* [The task] Check each line of the listing below for the string "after", and copy the ones that have it.

* [Exercise data]
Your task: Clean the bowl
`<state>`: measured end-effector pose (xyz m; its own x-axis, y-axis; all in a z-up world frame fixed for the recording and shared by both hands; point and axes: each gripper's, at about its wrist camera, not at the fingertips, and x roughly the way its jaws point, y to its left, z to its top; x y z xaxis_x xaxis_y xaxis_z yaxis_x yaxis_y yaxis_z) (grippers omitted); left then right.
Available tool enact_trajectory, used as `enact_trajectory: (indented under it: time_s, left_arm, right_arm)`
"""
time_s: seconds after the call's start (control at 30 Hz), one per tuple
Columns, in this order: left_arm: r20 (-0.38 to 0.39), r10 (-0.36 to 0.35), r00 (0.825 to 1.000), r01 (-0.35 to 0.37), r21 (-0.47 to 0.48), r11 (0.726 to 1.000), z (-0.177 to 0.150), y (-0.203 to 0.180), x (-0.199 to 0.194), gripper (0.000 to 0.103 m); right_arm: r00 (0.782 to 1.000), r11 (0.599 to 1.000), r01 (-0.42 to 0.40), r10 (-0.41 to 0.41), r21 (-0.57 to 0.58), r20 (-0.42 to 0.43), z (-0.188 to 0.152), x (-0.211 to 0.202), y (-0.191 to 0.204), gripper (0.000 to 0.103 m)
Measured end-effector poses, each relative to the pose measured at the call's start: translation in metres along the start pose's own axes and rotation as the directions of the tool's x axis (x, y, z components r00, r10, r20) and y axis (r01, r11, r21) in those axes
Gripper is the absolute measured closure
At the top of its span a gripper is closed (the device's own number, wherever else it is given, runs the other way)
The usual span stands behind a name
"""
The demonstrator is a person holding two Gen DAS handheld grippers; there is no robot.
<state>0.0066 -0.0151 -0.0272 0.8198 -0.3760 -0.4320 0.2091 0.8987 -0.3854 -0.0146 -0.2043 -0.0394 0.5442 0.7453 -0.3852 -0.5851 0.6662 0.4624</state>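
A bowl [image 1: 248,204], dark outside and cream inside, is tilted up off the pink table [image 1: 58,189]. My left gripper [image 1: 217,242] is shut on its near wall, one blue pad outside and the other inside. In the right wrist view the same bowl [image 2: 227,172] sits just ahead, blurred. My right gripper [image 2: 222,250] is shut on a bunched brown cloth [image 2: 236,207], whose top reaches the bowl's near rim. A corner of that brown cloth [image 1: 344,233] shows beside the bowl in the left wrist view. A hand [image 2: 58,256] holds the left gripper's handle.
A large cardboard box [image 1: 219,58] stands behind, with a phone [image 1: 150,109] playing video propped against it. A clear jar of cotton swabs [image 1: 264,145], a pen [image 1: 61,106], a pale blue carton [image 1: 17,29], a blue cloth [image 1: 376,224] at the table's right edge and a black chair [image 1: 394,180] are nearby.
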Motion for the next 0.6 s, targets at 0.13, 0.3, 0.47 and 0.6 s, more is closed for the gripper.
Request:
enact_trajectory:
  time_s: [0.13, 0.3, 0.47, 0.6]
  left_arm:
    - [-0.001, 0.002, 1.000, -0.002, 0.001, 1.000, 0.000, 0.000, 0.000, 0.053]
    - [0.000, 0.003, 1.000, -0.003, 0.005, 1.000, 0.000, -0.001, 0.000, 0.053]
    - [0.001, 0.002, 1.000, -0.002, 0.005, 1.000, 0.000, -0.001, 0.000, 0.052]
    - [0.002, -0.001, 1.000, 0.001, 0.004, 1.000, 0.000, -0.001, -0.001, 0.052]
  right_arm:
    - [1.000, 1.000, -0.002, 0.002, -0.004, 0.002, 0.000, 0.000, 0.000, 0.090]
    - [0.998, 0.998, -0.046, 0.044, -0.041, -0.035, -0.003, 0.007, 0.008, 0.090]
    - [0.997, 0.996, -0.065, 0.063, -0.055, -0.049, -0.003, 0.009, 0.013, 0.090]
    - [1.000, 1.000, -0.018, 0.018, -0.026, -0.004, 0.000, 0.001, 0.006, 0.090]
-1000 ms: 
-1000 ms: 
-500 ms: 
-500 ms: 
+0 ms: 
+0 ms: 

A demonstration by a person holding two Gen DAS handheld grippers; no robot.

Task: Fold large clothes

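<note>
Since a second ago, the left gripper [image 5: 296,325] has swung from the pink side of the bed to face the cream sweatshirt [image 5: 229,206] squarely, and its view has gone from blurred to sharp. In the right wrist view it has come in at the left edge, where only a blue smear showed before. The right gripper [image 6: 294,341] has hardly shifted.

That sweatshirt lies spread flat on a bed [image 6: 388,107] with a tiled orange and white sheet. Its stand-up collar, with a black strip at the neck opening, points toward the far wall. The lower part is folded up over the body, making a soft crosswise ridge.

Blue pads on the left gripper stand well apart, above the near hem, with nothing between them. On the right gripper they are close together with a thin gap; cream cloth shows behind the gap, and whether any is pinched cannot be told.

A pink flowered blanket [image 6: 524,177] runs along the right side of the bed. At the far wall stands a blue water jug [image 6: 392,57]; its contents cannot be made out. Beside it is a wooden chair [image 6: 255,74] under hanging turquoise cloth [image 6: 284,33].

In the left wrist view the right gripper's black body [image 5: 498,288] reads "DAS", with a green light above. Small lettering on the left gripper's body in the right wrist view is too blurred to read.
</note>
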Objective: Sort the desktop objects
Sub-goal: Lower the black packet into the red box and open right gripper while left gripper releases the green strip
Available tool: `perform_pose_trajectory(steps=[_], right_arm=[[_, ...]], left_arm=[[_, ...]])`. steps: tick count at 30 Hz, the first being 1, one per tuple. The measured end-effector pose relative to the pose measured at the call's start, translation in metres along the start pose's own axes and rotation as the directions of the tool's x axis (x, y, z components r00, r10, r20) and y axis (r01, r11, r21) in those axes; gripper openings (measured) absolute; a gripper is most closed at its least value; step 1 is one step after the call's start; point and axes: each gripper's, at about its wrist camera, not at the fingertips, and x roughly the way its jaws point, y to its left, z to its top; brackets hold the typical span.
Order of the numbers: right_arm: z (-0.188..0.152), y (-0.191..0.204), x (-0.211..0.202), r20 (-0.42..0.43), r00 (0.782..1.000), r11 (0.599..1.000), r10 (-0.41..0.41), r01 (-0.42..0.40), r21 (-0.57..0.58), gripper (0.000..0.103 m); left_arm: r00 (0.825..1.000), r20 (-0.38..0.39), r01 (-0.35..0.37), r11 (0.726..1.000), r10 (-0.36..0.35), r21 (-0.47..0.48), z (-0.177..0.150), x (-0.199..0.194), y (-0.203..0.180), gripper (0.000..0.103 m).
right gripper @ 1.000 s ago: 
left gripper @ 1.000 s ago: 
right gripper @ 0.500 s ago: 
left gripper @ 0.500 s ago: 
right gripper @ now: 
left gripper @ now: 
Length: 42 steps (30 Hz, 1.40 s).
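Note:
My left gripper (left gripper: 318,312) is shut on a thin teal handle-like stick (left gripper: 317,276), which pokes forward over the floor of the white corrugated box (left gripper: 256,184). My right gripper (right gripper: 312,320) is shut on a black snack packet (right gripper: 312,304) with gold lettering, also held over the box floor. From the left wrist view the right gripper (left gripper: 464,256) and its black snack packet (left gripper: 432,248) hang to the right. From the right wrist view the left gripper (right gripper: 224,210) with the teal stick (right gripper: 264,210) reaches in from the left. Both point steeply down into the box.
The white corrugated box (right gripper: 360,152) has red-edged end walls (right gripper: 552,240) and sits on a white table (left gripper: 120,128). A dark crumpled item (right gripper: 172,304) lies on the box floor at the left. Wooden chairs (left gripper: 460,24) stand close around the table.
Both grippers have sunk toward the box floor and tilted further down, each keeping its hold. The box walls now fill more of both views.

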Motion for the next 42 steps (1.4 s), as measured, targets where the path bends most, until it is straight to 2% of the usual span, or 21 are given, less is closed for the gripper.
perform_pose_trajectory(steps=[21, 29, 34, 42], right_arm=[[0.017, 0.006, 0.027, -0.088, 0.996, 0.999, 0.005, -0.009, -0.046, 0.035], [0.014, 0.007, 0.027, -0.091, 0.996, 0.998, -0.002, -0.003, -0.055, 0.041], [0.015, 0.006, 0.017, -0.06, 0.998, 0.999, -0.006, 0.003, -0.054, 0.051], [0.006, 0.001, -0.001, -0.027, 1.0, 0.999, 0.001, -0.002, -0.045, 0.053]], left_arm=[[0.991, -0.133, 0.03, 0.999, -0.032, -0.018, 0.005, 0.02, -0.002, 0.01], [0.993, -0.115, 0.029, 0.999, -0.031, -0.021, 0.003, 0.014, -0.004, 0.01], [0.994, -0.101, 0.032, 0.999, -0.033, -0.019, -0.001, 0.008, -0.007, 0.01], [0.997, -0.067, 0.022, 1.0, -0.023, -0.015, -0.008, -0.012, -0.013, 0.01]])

* [Written reply]
time_s: seconds after the call's start (control at 30 Hz), one per tuple
Available tool: `perform_pose_trajectory(steps=[_], right_arm=[[_, ...]], left_arm=[[_, ...]])`. steps: tick count at 30 Hz, the first being 1, one per tuple. The measured end-effector pose relative to the pose measured at the call's start, translation in metres along the start pose's own axes and rotation as the directions of the tool's x axis (x, y, z components r00, r10, r20) and y axis (r01, r11, r21) in those axes; gripper openings (measured) absolute; a gripper is most closed at its least value; step 1 is one step after the call's start; point and axes: each gripper's, at about its wrist camera, not at the fingertips, and x roughly the way its jaws point, y to its left, z to its top; brackets hold the typical span.

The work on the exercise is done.